I also have an emerging interest in DBT-informed therapy, particularly in the teaching of emotional regulation and distress tolerance skills. This type of approach is extremely useful for decreasing self-defeating behaviors like violence, emotional outbursts, substance use, and self-harm because it provides real-world, tangible skills that clients can use to respond effectively to difficult situations. 

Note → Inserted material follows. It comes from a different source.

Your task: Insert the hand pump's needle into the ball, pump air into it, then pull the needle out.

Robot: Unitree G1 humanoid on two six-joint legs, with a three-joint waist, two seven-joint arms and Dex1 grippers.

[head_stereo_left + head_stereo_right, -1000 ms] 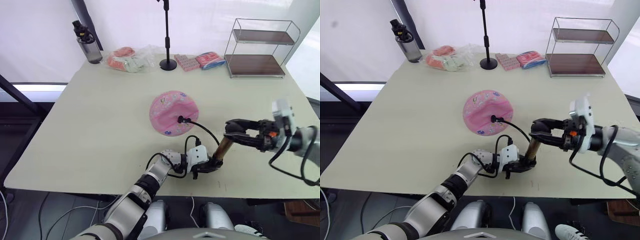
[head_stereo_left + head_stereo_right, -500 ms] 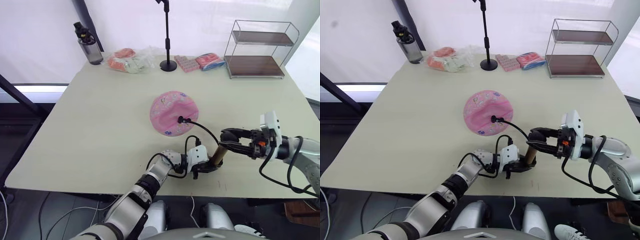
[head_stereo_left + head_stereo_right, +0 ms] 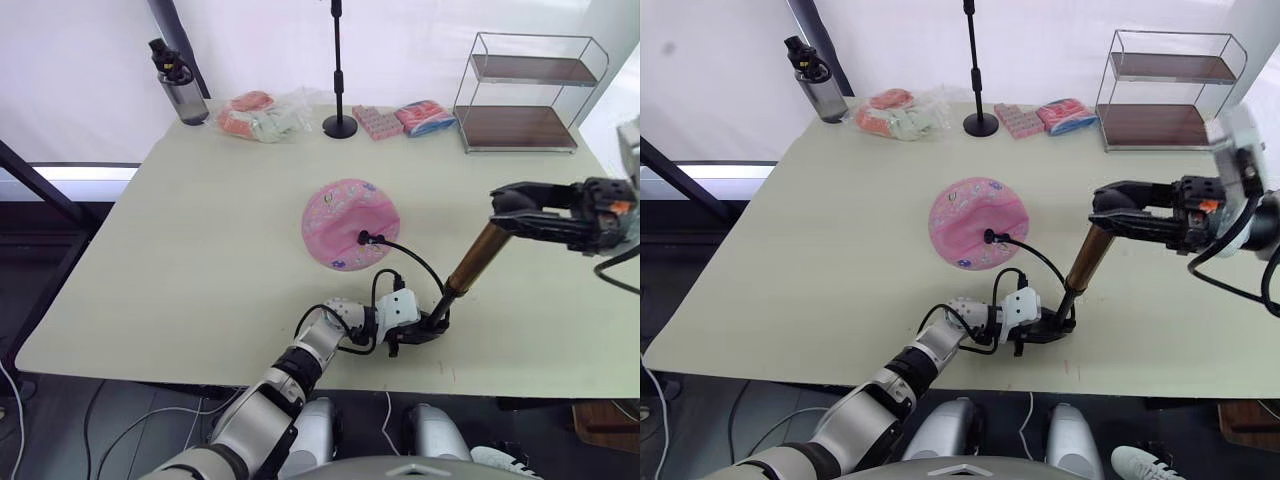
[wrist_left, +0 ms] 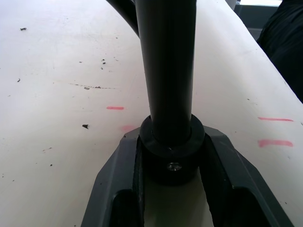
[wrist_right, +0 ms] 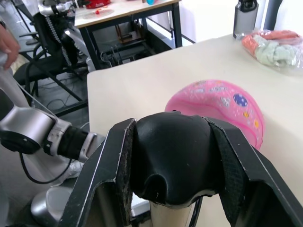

Finally, I use some concepts from cognitive behavior therapy, particularly rational emotive behavior therapy. In this approach, clients are encouraged to identify unhelpful and self-defeating beliefs that are contributing to their problems. These rigid, unhelpful thoughts are then reframed so that they are true, helpful, and more flexible - what we call a new effective philosophy. This type of approach encourages clients to notice when they are engaging in unhelpful thinking patterns and intervene before they lead to self-defeating behaviors. 

My approach is tailored to each client based on their goals. Clients are encouraged to provide feedback about the approaches they find most appealing, and we will have regular check-ins about what is working and what needs to be adjusted.